What is a Strike Price in Film?

Whenever a film is working its way through the production process a completion guarantee is produced guaranteeing that the film will be finished and delivered within the defined scope of time and budget. The purpose of a producer securing the completion bond guarantee is to provide proof to the financiers or the bank that the production will be completed provided the strike price is made available to the producer. But what is a strike price in film, and what does it mean?

What is a Strike Price?

The strike price represents the cost of production that the completion guarantor believes will be required. In order to finalize and deliver the film project.

In establishing the strike price, the guarantor will compute the total budgeted. With above the line expenses, below the line expenses, fringes and insurance costs.

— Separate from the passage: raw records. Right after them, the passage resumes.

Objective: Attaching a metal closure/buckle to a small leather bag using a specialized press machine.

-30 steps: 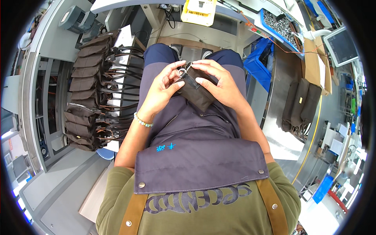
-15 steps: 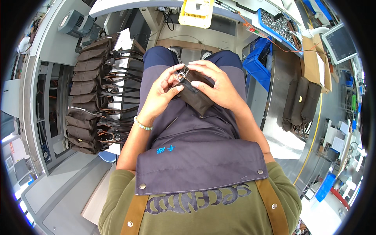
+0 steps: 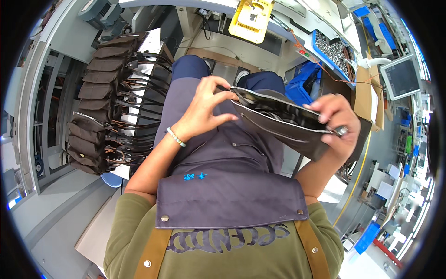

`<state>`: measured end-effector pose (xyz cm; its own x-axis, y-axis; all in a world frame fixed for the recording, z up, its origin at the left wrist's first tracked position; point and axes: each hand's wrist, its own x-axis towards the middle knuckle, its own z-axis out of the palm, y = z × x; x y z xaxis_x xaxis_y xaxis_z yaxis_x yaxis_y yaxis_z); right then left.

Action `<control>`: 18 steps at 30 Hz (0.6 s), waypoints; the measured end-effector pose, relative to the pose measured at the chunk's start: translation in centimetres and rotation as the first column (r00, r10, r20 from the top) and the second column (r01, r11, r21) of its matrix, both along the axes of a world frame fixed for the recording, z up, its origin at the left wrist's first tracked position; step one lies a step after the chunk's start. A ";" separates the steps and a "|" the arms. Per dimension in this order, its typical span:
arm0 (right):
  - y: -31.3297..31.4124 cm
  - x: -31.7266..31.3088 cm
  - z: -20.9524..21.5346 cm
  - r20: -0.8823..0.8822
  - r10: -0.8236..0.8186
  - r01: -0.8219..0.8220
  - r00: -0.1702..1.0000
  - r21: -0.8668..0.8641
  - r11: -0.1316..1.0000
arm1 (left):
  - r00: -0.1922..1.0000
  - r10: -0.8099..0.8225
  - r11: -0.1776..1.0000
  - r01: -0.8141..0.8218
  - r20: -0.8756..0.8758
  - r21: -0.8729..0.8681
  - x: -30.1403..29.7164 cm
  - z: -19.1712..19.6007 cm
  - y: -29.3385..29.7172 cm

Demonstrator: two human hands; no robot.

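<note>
A dark brown zip bag [image 3: 278,126] is held up above my lap, to the right of the middle. Its mouth gapes, showing a shiny dark lining and pale zip edges. At the bag's left corner my left hand [image 3: 206,106] has its fingers curled over the edge, the thumb held apart below. My right hand [image 3: 341,124] grips the other end of the mouth, thumb underneath and fingers on top, slightly blurred. A small shiny metal piece [image 3: 341,130] shows among those fingers. What lies deep in the bag cannot be made out.
Several brown bags [image 3: 100,93] with dark straps hang in a row at the left. A yellow bin [image 3: 251,21] stands ahead, and a blue tray of metal fittings [image 3: 331,51] lies at the far right. Beyond are a blue crate [image 3: 302,86], a cardboard box [image 3: 367,100] and a screen [image 3: 400,76].
The bag has swung rightward and up, from closed-looking between both hands to gaping wide. My right hand has moved right to its far end; the left stays near the middle.
</note>
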<state>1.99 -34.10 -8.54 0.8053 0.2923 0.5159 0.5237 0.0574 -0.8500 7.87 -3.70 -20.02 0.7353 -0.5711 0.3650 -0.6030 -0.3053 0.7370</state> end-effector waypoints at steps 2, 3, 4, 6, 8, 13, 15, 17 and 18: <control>-1.0 -0.2 0.2 0.046 0.073 -0.077 0.996 0.093 0.993 | 0.999 0.002 0.997 0.001 0.036 -0.081 0.5 0.2 0.0; -1.1 -0.5 0.2 0.009 0.070 -0.070 0.998 0.090 0.993 | 0.995 0.002 0.995 0.007 0.097 -0.095 0.7 0.3 0.1; -1.0 -0.5 0.0 -0.022 0.080 -0.078 0.997 0.091 0.993 | 0.992 -0.103 0.984 0.112 0.071 -0.135 1.0 0.3 0.1; -0.2 -0.6 -0.4 -0.101 0.046 -0.033 0.994 0.131 0.991 | 0.948 -0.284 0.949 0.257 -0.145 -0.184 0.8 0.5 0.5; 1.3 -0.9 -1.2 -0.184 -0.057 0.111 0.981 0.298 0.948 | 0.886 -0.355 0.927 0.294 -0.299 -0.232 0.0 0.9 1.3; 1.2 3.3 -4.1 -0.361 -0.120 0.165 0.925 0.097 0.981 | 0.767 -0.226 0.972 0.220 -0.601 -0.085 -3.4 2.0 4.4; 0.7 5.1 -6.7 -0.542 -0.248 0.228 0.803 -0.105 0.968 | 0.694 -0.163 0.983 0.057 -0.701 -0.172 -4.1 2.4 6.4; 0.5 6.2 -9.6 -0.629 -0.245 0.201 0.738 -0.142 0.969 | 0.561 -0.099 0.937 -0.225 -0.822 -0.267 -4.7 2.9 8.5; 0.5 6.3 -10.7 -0.639 -0.177 0.171 0.749 -0.072 0.983 | 0.565 -0.031 0.893 -0.355 -0.824 -0.277 -4.9 3.3 9.9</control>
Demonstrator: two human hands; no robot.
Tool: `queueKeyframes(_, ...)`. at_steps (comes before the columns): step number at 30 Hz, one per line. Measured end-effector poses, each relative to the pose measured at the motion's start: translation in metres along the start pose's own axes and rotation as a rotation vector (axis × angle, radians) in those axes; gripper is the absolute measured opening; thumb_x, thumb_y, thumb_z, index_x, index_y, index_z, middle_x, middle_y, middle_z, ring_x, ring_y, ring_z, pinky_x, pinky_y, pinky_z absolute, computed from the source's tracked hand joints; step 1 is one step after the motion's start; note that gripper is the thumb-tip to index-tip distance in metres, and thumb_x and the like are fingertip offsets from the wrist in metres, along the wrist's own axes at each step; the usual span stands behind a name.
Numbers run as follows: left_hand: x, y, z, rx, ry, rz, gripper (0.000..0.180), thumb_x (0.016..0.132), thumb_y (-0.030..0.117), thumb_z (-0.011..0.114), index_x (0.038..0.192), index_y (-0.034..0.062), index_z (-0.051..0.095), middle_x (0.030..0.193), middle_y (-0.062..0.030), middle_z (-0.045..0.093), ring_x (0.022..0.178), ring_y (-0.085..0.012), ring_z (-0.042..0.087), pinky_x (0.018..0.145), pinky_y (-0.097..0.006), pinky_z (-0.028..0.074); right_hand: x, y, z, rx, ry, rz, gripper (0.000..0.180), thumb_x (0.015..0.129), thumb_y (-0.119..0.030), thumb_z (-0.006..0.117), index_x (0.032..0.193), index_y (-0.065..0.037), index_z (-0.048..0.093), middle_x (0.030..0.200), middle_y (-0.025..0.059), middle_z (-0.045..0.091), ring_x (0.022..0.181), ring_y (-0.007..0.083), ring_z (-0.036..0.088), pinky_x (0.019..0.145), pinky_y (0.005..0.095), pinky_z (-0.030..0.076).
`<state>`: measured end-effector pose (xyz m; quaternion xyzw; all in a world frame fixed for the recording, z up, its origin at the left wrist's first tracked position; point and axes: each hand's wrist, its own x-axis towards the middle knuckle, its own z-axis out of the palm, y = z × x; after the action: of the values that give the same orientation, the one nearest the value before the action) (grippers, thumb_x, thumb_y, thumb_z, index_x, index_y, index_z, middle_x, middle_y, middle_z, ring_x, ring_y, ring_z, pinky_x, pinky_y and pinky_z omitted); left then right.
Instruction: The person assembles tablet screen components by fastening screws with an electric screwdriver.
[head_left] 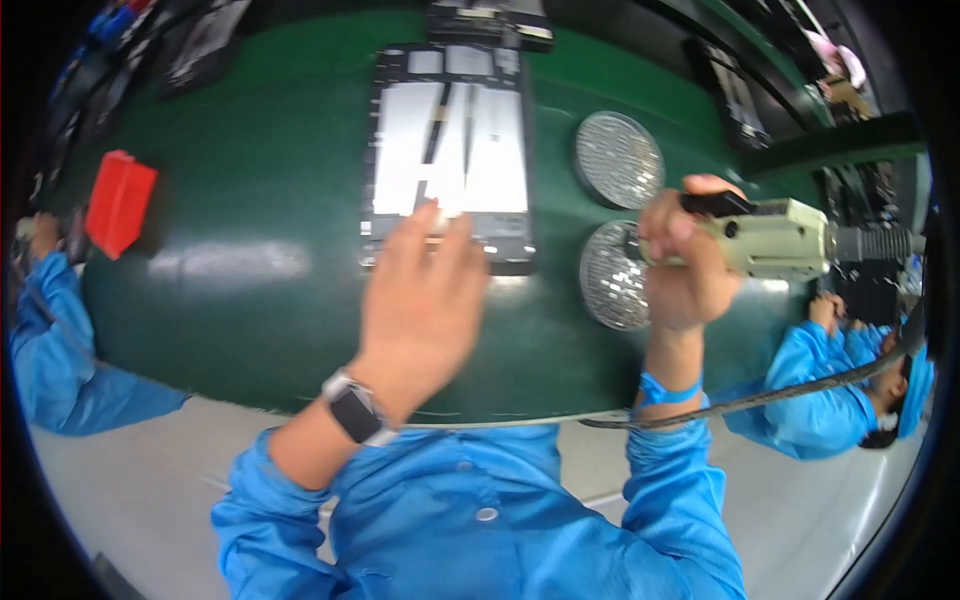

The guarantor then estimates the total amount of interest and expected financing costs associated with any borrowed funds required to produce the film.

Additionally, they added in their fee for the completion guarantee. As well as an contingency allowance. Together, all of these costs make up the “strike price.”

Why is the Strike Price Important?

The strike price is important! Because it represents the amount that must be made available to the production company or producer. Either by the bank or financier.

In order to ensure production of the film and delivery within the estimated time. And within the estimated budget.

Strike price is the amount that must be made available to guarantee production. Once strike price is established, the completion bond guaranty is produced.

Which provides reassurance to film financiers and to the banks that:

  • Production and delivery of the film will occur within budget. And within the estimated timeline provided within the production schedule that is approved by the bank or financier.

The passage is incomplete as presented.